Notices in a Savannah newspaper or newspapers concerning the death of Paul Martens, a 26 year old cotton buyer from Amsterdam, Holland, who was stricken at Savannah, Georgia in June of 1886.
THURSDAY, JUNE 24, 1886
MARTENS - The friends and acquaintances of Mr. PAUL MARTENS are respectfully invited to attend his funeral, from St. John's Church, at 3:30 o'clock THIS AFTERNOON.
Death of Mr. Paul Martens.
The many friends and acquaintances of Mr. Paul Martens were pained to learn of his death, which occurred about half-past one o'clock yesterday morning, after a short illness, at the residence of Dr. Brandt on President street, of intussusception of the bowels. An operation had been performed by Doctors Duncan, Martin and Brandt, but it was found that it was too late. The trouble had gone too far. He was perfectly conscious up to the moment of his death. Mr. Martens was a native of Amsterdam and was about thirty years of age.
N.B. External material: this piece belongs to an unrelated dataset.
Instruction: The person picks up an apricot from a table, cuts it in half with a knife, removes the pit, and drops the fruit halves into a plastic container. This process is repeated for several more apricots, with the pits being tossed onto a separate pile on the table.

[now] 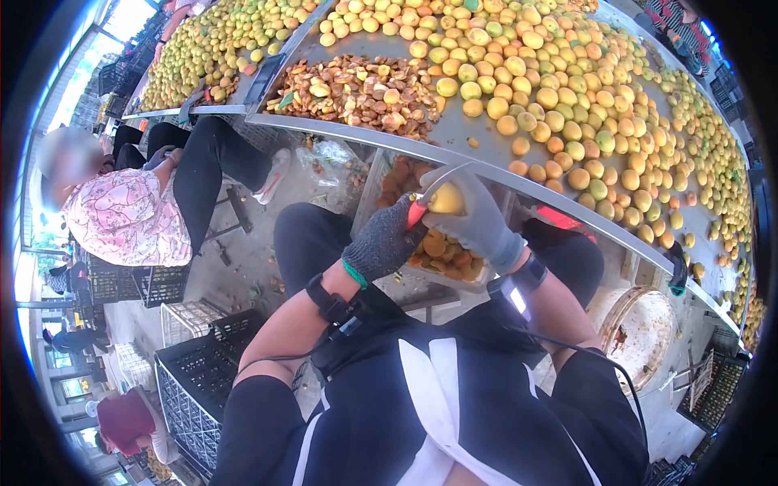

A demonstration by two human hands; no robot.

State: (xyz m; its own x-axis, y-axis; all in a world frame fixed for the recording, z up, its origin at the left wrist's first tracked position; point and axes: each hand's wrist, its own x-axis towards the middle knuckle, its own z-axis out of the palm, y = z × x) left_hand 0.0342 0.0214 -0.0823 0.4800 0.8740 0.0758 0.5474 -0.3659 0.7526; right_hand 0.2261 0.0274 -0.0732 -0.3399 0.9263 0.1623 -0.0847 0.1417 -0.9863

He had resided in this city for the past two winters, and was engaged in buying cotton, representing the house of Carl Koen & Zoon of Amsterdam. During his residence here he made many friends through his gentlemanly bearing and qualities. His funeral will take place this afternoon. The following gentlemen will act as pallbearers: Messrs. George W. Owens, Jr., Abram Minis Jr., A. Martin, A. E. Mills, Wallace Cumming, W. R. Leaken, J. W. Schley, and Theodore Gordon.
MARTENS. - Died at Savannah, on the 23d inst., PAUL MARTENS, of Amsterdam, Holland, aged 26 years.
And so has passed away from earth in the morning of his days, one who seemed possessed of every qualification for a long life of usefulness and happiness. But yesterday a stranger in our community, his kindly nature and courteous demeanor, as well as his sterling qualities of heart and mind, had won for him the love of a large circle of friends, who mourn his loss today with a sorrow as tender and true as though he had been bound to them by the ties of blood and kinship. His illness, short and painful, was borne with sweet patience and manly fortitude. When told that the end was near, he calmly arranged his affairs and then, resting like a child in the promises of God, looking to the Cross of Christ, he finished his course.
Loving hands laid him in his grave beneath the oaks of Bonaventure, loving hearts ached with sympathy for the stricken family across the broad Atlantic. For them, as with all who mourn, this night of affliction is dark indeed, but "the morning" is near when "the Sun of Righteousness shall arise with healing on His wings", when there shall be no more parting, no more sorrow, and "God shall wipe away all tears."
The relatives of Mr. PAUL MARTENS in Amsterdam beg to express their deep-felt thanks to all who, by their love and friendship, brightened his path in a strange land and lessened the bitter pang of death. They recommend his memory to their fond remembrance, and sincerely hope that if any of them should ever change his home for a foreign country it may be his lot to meet with such true and loving friends as their poor boy found in Savannah.